SPOKANE, Wash. (AP) – The massive cleanup of a century's worth of mining pollution in Idaho's Silver Valley would cost $635 million and take up to 30 years under a final plan approved by the federal government on Tuesday.

The U.S. Environmental Protection Agency released the interim Record of Decision Amendment, which details its proposal to clean up arsenic, lead and other heavy metals pollutants in the valley, which is located 50 miles east of Spokane.

“This will bring real human health and environmental protections in the basin,” said Dan Opalski, director of EPA's Superfund office in Seattle. “This is an important milestone.”

The EPA has already received written concurrence from the state of Idaho and the Coeur d'Alene Tribe, the other main players in efforts to clean up the Upper Basin of the Coeur d'Alene River.

The agreement follows disputes over the scope of the cleanup work, which in a 2010 proposal called for spending $1.3 billion over a time frame of some 50 years.

Earlier this year, the EPA proposed sharp cuts in the costs and time of the work. The changes were partially the result of a huge outcry from Silver Valley residents and Idaho politicians. Opponents contend that much of the cleanup work is unnecessary, and federal restrictions and the stigma of a Superfund designation have stymied economic growth in the depressed region.

Most of the nearly 7,000 public comments received by EPA about the original cleanup plan, one of the largest in the nation, called for doing less work and getting the job done faster, the EPA has said.

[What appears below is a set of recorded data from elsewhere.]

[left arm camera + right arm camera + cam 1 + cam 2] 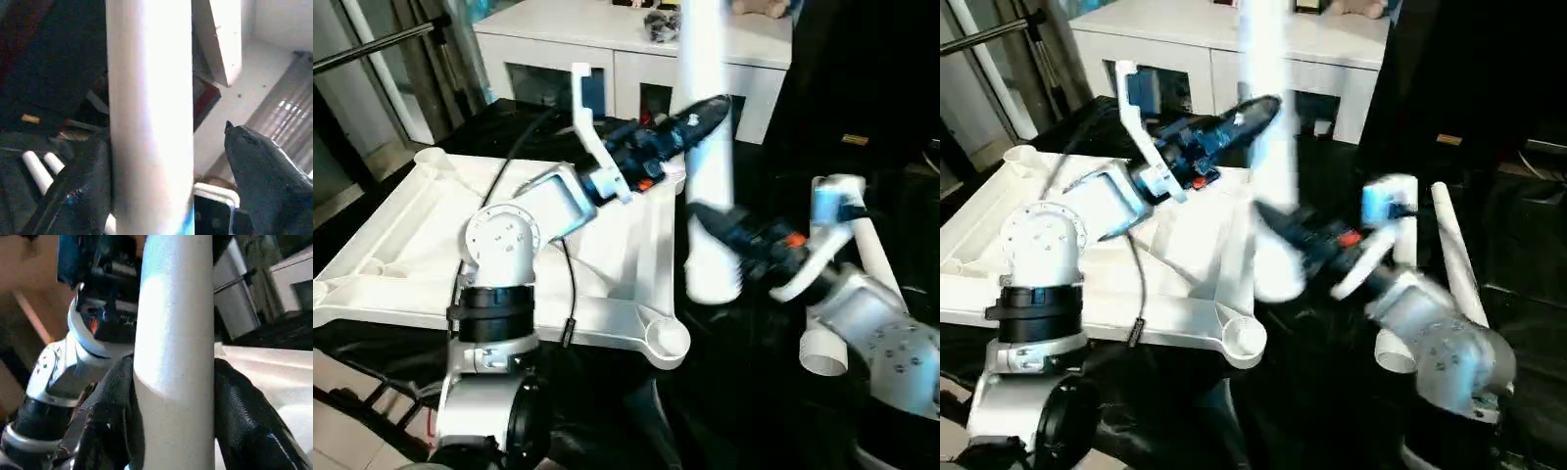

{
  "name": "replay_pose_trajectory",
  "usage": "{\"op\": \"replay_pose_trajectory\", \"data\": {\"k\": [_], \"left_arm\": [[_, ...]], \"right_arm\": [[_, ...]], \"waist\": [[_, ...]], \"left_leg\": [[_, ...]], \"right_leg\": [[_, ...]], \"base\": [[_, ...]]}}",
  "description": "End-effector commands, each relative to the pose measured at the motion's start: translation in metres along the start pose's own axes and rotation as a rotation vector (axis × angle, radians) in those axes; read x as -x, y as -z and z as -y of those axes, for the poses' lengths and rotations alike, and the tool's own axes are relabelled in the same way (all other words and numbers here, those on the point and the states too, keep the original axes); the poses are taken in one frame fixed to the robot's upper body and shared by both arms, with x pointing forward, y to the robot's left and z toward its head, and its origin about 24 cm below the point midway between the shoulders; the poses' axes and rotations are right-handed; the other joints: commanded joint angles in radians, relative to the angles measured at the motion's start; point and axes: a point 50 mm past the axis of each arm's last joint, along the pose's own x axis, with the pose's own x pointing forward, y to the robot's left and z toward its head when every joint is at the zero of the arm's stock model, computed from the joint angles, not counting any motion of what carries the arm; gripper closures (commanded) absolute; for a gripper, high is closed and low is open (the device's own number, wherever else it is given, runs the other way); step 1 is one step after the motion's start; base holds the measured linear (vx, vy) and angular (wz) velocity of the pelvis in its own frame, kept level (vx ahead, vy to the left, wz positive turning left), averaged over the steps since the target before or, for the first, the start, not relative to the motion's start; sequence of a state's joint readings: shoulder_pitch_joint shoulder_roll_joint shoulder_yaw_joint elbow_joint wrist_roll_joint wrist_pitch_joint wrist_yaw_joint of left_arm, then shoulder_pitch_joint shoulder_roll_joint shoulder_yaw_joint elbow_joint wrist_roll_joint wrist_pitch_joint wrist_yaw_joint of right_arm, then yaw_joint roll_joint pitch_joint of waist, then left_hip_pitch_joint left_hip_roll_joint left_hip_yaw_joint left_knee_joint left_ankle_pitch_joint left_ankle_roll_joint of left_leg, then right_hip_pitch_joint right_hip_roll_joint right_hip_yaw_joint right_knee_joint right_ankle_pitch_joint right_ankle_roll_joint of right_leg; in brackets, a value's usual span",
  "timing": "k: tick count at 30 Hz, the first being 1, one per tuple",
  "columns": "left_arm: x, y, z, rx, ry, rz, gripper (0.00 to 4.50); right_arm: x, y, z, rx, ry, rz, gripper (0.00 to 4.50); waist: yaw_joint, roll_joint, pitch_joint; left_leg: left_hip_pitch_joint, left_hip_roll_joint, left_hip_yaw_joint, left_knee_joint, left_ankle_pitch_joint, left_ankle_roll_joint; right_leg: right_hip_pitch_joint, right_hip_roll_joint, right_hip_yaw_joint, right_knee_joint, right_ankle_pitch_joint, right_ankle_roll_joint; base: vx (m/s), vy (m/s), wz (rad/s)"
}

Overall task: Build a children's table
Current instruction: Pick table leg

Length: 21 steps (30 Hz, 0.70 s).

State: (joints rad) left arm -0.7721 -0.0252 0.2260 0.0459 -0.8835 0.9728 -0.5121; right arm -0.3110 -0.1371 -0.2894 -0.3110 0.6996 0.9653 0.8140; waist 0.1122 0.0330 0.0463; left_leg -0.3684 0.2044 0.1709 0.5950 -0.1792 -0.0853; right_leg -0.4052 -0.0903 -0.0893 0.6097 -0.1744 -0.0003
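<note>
The white tabletop lies underside up on the left, with a round corner socket near me. One white leg stands upright just right of the tabletop's edge, its lower end over the black cloth and outside the socket. My right gripper is shut on the leg low down, and both fingers press against its sides. Higher up, my left gripper is open around the leg. One finger is against it and the other stands apart.
Two more white legs lie on the black cloth at the right, by my right forearm. A white cabinet stands close behind the work. A metal rod crosses the far left corner.
</note>
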Motion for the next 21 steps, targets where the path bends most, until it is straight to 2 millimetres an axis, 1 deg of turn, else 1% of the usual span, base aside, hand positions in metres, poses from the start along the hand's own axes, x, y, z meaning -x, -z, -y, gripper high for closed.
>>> {"op": "replay_pose_trajectory", "data": {"k": [1, 3, 4, 5, 6, 7, 8, 9, 10, 11, 12, 13, 15, 16, 17, 18, 19, 21], "left_arm": [[-0.003, 0.006, 0.005, -0.011, 0.002, -0.045, 0.83], [-0.003, 0.011, 0.003, -0.015, -0.031, -0.074, 0.83], [-0.002, 0.015, -0.002, -0.033, -0.097, -0.087, 1.01], [-0.002, 0.015, -0.002, -0.033, -0.097, -0.087, 1.18], [-0.002, 0.015, -0.007, -0.044, -0.157, -0.087, 1.18], [-0.003, 0.014, -0.018, -0.086, -0.318, -0.067, 1.22], [-0.003, 0.014, -0.018, -0.086, -0.318, -0.067, 1.22], [-0.002, 0.014, -0.021, -0.105, -0.369, -0.061, 1.32], [-0.002, 0.013, -0.024, -0.115, -0.415, -0.042, 1.49], [-0.002, 0.012, -0.025, -0.115, -0.431, -0.031, 1.57], [-0.003, 0.011, -0.028, -0.103, -0.486, 0.010, 1.59], [-0.003, 0.009, -0.031, -0.097, -0.536, 0.051, 1.59], [-0.003, 0.007, -0.033, -0.094, -0.577, 0.086, 1.65], [-0.001, 0.004, -0.037, -0.085, -0.627, 0.122, 1.93], [0.000, 0.003, -0.038, -0.082, -0.644, 0.136, 1.99], [0.003, -0.001, -0.043, -0.069, -0.710, 0.176, 2.00], [0.003, -0.001, -0.043, -0.069, -0.710, 0.176, 2.06], [0.006, -0.004, -0.047, -0.053, -0.772, 0.218, 2.36]], "right_arm": [[-0.004, 0.000, -0.002, 0.040, -0.008, -0.024, 2.61], [-0.008, 0.001, -0.003, 0.061, -0.008, -0.048, 2.61], [-0.014, 0.003, -0.001, 0.118, 0.034, -0.085, 2.61], [-0.014, 0.003, -0.001, 0.118, 0.034, -0.085, 2.61], [-0.019, 0.004, 0.001, 0.162, 0.069, -0.108, 2.61], [-0.029, 0.009, 0.006, 0.266, 0.159, -0.173, 2.61], [-0.029, 0.009, 0.006, 0.266, 0.159, -0.173, 2.61], [-0.033, 0.011, 0.008, 0.313, 0.190, -0.200, 2.61], [-0.037, 0.015, 0.010, 0.358, 0.212, -0.219, 2.61], [-0.039, 0.016, 0.010, 0.370, 0.223, -0.223, 2.61], [-0.045, 0.019, 0.012, 0.393, 0.256, -0.222, 2.61], [-0.050, 0.020, 0.011, 0.393, 0.264, -0.214, 2.61], [-0.055, 0.022, 0.009, 0.394, 0.261, -0.206, 2.61], [-0.060, 0.022, 0.007, 0.393, 0.258, -0.195, 2.61], [-0.061, 0.022, 0.006, 0.392, 0.256, -0.190, 2.61], [-0.064, 0.022, 0.004, 0.394, 0.260, -0.176, 2.61], [-0.064, 0.022, 0.004, 0.394, 0.260, -0.176, 2.61], [-0.067, 0.022, 0.004, 0.412, 0.270, -0.165, 2.61]], "waist": [[0.005, -0.019, -0.066], [0.005, -0.019, -0.066], [0.005, -0.019, -0.067], [0.002, -0.017, -0.065], [0.003, -0.018, -0.066], [0.001, -0.019, -0.065], [-0.004, -0.018, -0.063], [-0.002, -0.017, -0.065], [-0.003, -0.018, -0.063], [-0.003, -0.019, -0.063], [-0.001, -0.018, -0.065], [-0.004, -0.019, -0.065], [-0.005, -0.019, -0.067], [-0.004, -0.019, -0.069], [-0.004, -0.017, -0.069], [-0.005, -0.014, -0.070], [-0.005, -0.014, -0.070], [-0.006, -0.014, -0.071]], "left_leg": [[0.000, 0.008, 0.000, -0.065, -0.136, 0.012], [-0.001, 0.008, 0.000, -0.065, -0.130, 0.011], [0.000, 0.009, 0.000, -0.065, -0.129, 0.012], [-0.002, 0.010, -0.001, -0.066, -0.129, 0.005], [-0.002, 0.010, -0.002, -0.066, -0.133, 0.000], [-0.003, 0.009, -0.002, -0.066, -0.132, -0.001], [-0.004, 0.009, -0.004, -0.067, -0.137, -0.016], [0.000, 0.007, -0.002, -0.066, -0.141, -0.016], [0.000, 0.004, 0.000, -0.065, -0.147, -0.015], [-0.002, 0.005, -0.001, -0.065, -0.151, -0.013], [-0.002, 0.006, -0.002, -0.065, -0.150, -0.012], [-0.002, 0.007, -0.003, -0.066, -0.150, -0.009], [-0.004, 0.009, -0.005, -0.066, -0.144, -0.003], [-0.005, 0.009, -0.005, -0.064, -0.134, 0.004], [-0.005, 0.009, -0.005, -0.064, -0.126, 0.008], [-0.005, 0.009, -0.005, -0.063, -0.119, 0.011], [-0.005, 0.008, -0.005, -0.062, -0.117, 0.014], [-0.005, 0.010, -0.005, -0.062, -0.110, 0.017]], "right_leg": [[0.057, -0.044, 0.040, -0.092, -0.343, -0.080], [0.056, -0.042, 0.040, -0.092, -0.330, -0.075], [0.055, -0.042, 0.040, -0.091, -0.323, -0.077], [0.055, -0.041, 0.040, -0.091, -0.312, -0.076], [0.057, -0.042, 0.039, -0.090, -0.315, -0.072], [0.057, -0.041, 0.040, -0.090, -0.313, -0.069], [0.058, -0.039, 0.039, -0.093, -0.317, -0.053], [0.056, -0.041, 0.039, -0.096, -0.337, -0.042], [0.055, -0.040, 0.040, -0.098, -0.350, -0.037], [0.055, -0.041, 0.039, -0.099, -0.359, -0.034], [0.055, -0.042, 0.038, -0.097, -0.354, -0.035], [0.054, -0.041, 0.037, -0.097, -0.340, -0.043], [0.057, -0.041, 0.037, -0.092, -0.298, -0.062], [0.058, -0.040, 0.038, -0.087, -0.261, -0.075], [0.058, -0.039, 0.039, -0.084, -0.227, -0.086], [0.058, -0.038, 0.040, -0.080, -0.193, -0.096], [0.059, -0.039, 0.040, -0.079, -0.183, -0.101], [0.060, -0.039, 0.040, -0.075, -0.156, -0.120]], "base": [[0.000, 0.000, 0.00], [0.000, 0.000, 0.00], [0.000, 0.000, 0.00], [0.000, 0.000, 0.00], [0.000, 0.000, 0.00], [0.000, 0.000, 0.00], [0.000, 0.000, 0.00], [0.000, 0.000, 0.00], [0.000, 0.000, 0.00], [0.000, 0.000, 0.00], [0.000, 0.000, 0.00], [0.000, 0.000, 0.00], [0.000, 0.000, 0.00], [0.000, 0.000, 0.00], [0.000, 0.000, 0.00], [0.000, 0.000, 0.00], [0.000, 0.000, 0.00], [0.000, 0.000, 0.00]]}}
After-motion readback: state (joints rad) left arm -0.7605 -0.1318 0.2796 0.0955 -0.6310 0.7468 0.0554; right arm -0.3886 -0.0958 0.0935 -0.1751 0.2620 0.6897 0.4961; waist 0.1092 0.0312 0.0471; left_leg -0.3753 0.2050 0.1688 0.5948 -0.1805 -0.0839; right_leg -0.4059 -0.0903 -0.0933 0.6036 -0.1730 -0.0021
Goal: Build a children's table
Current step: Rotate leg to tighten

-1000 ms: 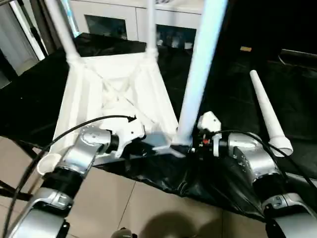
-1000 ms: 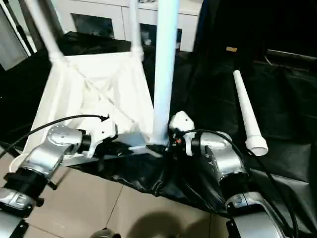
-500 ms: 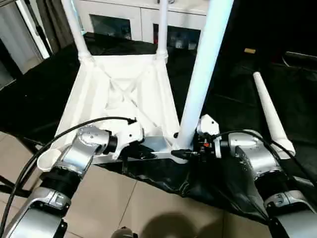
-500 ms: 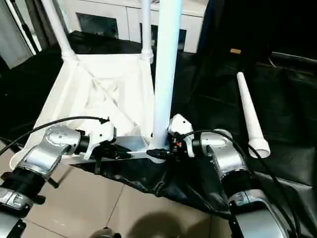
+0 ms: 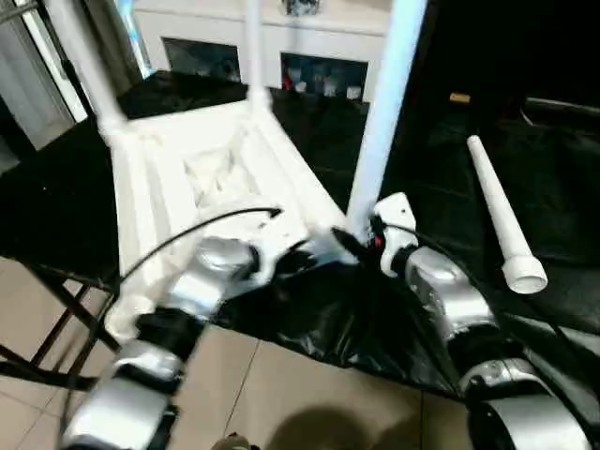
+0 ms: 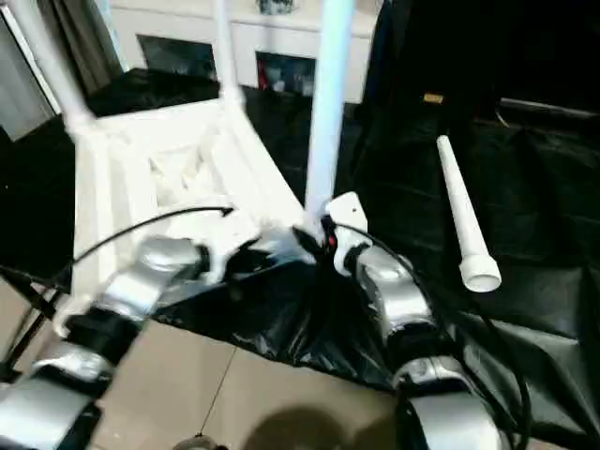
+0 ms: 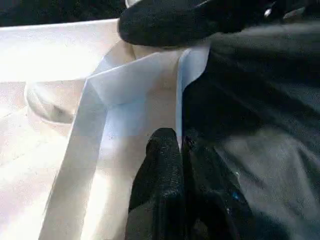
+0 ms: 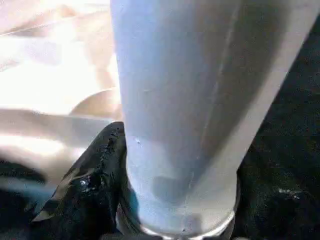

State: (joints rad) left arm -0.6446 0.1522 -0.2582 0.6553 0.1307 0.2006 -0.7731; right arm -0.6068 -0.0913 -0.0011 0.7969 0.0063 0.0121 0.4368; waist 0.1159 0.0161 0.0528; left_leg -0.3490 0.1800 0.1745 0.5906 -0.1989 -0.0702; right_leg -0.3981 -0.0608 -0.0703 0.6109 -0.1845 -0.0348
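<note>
1. White plastic rectangular tabletop (image 5: 187,178) lies upside down in the middle left of the left eye view, its ribbed underside up, on a desk covered with black sheeting (image 5: 84,187).
2. Three long white tubular legs stand upright in its corner sockets: a far-left leg (image 5: 80,61) at the upper left, a middle leg (image 5: 253,52) at the upper centre, and a near leg (image 5: 384,112) rising from the centre to the top edge.
3. A fourth white tubular leg with a flared end (image 5: 502,220) lies loose on the black sheeting at the right, well apart from the tabletop.
4. The left pincer (image 7: 181,145) has its black fingers together, clamped on a thin edge of the tabletop's near rim, just beside the near corner socket.
5. The right pincer (image 8: 175,220) sits at the foot of the near leg; a black finger (image 8: 95,175) touches the tube on one side, the pincer being closed around the leg's base.
6. Both silver forearms reach in from the lower edge and meet at the near corner, in the picture's centre.
7. A white glass-door cabinet (image 5: 309,52) stands along the top edge behind the desk.
</note>
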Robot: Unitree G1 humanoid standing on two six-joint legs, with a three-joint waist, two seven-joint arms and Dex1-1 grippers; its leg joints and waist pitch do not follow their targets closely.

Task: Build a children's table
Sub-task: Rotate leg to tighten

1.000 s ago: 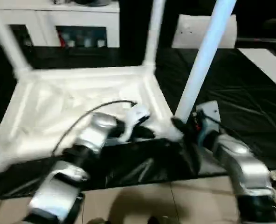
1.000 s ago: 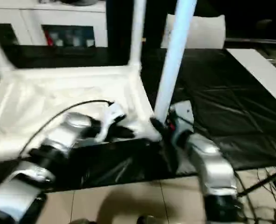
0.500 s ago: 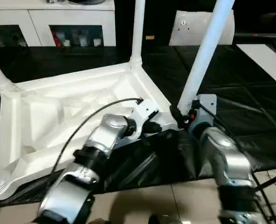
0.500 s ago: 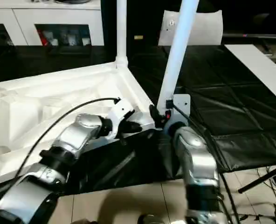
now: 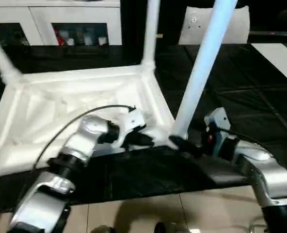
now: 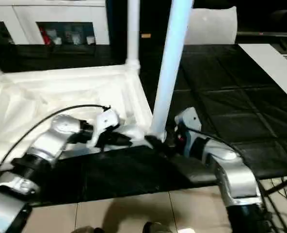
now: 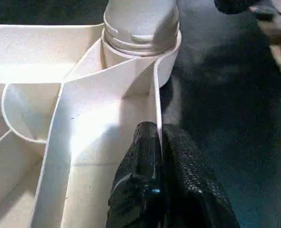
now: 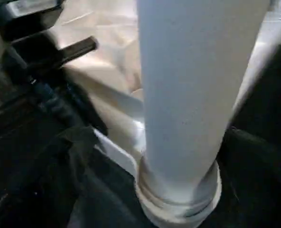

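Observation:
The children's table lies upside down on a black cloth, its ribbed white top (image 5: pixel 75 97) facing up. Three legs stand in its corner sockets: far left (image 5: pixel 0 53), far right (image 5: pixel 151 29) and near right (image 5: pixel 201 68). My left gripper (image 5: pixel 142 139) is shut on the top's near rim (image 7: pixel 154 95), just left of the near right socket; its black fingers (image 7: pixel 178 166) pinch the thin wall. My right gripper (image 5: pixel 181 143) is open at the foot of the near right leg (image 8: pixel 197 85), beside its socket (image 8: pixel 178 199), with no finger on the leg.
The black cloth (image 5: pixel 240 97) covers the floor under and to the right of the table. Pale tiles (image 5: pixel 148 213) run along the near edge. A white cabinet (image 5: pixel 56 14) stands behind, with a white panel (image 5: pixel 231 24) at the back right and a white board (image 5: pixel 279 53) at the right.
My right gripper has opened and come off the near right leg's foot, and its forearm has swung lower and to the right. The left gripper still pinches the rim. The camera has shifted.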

The Coeur d'Alene River Basin is one of the nation's largest Superfund sites, with heavy metals poisoning land, streams, wildlife and humans. The wastes washed into waterways and moved downstream, some extending into the state of Washington.

A lawsuit calling for the cleanup was originally brought in 1991 by the Coeur d'Alene Indian Tribe against several mining companies. Agreements have since been reached with several mining companies that had historic operations in the valley, creating a trust fund of about $800 million to pay for the work.

Much cleanup work has already occurred around Kellogg, Idaho, where the pollution was making people sick. Before that work, the Silver Valley was so saturated with pollution that it stripped the hillsides of vegetation and poisoned the blood of children, causing physical and emotional problems that continue.

Opalski has said the original plan called for cleanup at 342 mine sites, but the revised plan would clean up some 200 sites. He cautioned that the cutbacks mean that when the work is done, the area might not qualify to have the Superfund designation removed.

Among the changes from the original plan, the EPA dropped a $300 million project to install a plastic liner along portions of the South Fork of the Coeur d'Alene River; active mine sites would be removed from the cleanup; numerous remote mine and mill sites that were found to contain little pollution or did not pose much public risk will be removed from cleanup.

The new cleanup plan has received letters of support from the state Of Washington, The Spokane Tribe, Bureau of Land Management, U.S. Fish & Wildlife Service and the U.S. Forest Service.